Bob Max : Nous constatons qu’il y a beaucoup de touristes et d’étrangers qui habitent ou travaillent au Grand-Duché qui sont très intéressés par les produits luxembourgeois. Ils viennent le week-end, font une petite promenade autour de la Moselle puis ils vont voir des vignerons pour essayer des produits ou boire un coup sur une terrasse.

Le problème, c’est que beaucoup de gens déplorent que de nombreux domaines sont fermés les week-ends. J’ai fait l’expérience avec d’autres régions comme l’Alsace où vous pouvez vous balader dans les villages pittoresques et tous les vignerons qui ont un caveau sont ouverts. Ici, ce n’est pas assez exploité. Les portes sont souvent fermées et c’est dommage, car sinon les gens n’ont aucun contact avec le vin luxembourgeois, sauf au supermarché ou peut-être dans la gastronomie. Mais cela n’est pas suffisant.

Le but est d’attirer plus de touristes, mais le vin luxembourgeois est-il assez connu pour cela ?

Cela dépend des régions. En Allemagne, il y a des régions où le vin luxembourgeois est bien connu mais d’autres où ils ne connaissent que le Luxembourg pour l’argent, pas le vin. En Belgique, en France, en Suisse ou en Italie c’est pareil, il n’est connu qu’à certains endroits.

Le problème de notre région, c’est qu’elle est petite. Nous n’avons pas autant de possibilités que des régions comme Bordeaux ou l’Alsace qui ont plus de potentiel mais surtout plus de publicité, plus de budget. Maintenant, ils ont compris qu’il faut aussi augmenter les budgets pour créer des structures et des chambres d’hôtes.

Avez-vous ou comptez-vous faire une chambre d’hôtes ?

Nous n’en avons pas, mais nous en avons déjà discuté et le problème c’est que nous n’avons pas le temps pour cela. Tous les week-ends déjà, notre jardin et notre salle de dégustation sont ouverts. Et dans la semaine, nous n’avons pas assez de temps libre. Leur préparer le café le matin, c’est de trop pour nous alors que la personne qui s’occupe des gens doit être disponible et communicative. Ce n’est pas un hôtel.

Êtes-vous également confiant pour le développement de l’œnotourisme ?

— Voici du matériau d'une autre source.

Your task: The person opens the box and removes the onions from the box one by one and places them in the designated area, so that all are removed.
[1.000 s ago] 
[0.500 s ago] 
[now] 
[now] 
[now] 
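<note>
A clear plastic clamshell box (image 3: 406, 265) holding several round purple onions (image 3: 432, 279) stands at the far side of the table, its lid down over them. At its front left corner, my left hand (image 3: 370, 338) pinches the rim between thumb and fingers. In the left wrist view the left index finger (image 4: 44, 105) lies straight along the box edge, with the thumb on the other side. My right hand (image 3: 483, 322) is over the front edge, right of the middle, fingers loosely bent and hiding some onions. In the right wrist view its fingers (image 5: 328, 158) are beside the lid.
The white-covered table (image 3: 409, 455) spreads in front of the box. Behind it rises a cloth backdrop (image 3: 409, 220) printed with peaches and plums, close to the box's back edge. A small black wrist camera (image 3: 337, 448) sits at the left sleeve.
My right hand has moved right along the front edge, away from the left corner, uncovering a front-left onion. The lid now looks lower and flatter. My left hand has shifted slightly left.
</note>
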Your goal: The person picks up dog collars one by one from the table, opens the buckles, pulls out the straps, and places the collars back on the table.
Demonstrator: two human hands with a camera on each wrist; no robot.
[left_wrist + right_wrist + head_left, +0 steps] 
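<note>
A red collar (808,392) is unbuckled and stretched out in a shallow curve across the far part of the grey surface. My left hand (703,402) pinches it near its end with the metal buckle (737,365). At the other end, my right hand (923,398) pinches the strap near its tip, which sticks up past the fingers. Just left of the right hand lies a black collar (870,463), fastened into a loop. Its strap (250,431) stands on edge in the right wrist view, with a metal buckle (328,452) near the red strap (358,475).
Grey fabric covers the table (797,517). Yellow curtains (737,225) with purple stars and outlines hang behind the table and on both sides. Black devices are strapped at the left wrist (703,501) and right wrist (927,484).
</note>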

Si l’on commence à mettre en place plus de projets comme le bateau Princesse Marie-Astrid, je pense que cela va bien avancer dans le futur. Mais il faut encore plus ouvrir les domaines parce qu’ils ne viennent pas de Hambourg juste pour acheter six bouteilles. Il y a trop de route, sauf s’ils viennent un week-end ou pour les vacances.

Recueilli par M. K.

Bientôt une maison et un magasin du vin

Comme promis par l’accord de coalition, le gouvernement s’attèle à terminer la «Wäinhaus» (Maison du vin) à Ehnen, au cœur de la Moselle, afin de faire coïncider son ouverture avec le futur plan d’action pour l’œnotourisme.

Lex Delles l’a confirmé : «Son inauguration devrait avoir lieu l’an prochain». L’objectif est de faire de cet ancien musée du vin «la première adresse de l’œnotourisme au Luxembourg» grâce à une exposition, une salle de banquet, un bistrot et un espace dédié aux conférences et ateliers pédagogiques.

Une réflexion est également en cours afin d’établir un «wine shop dans la capitale», sorte de lounge à vins combiné à un point de vente de produits régionaux.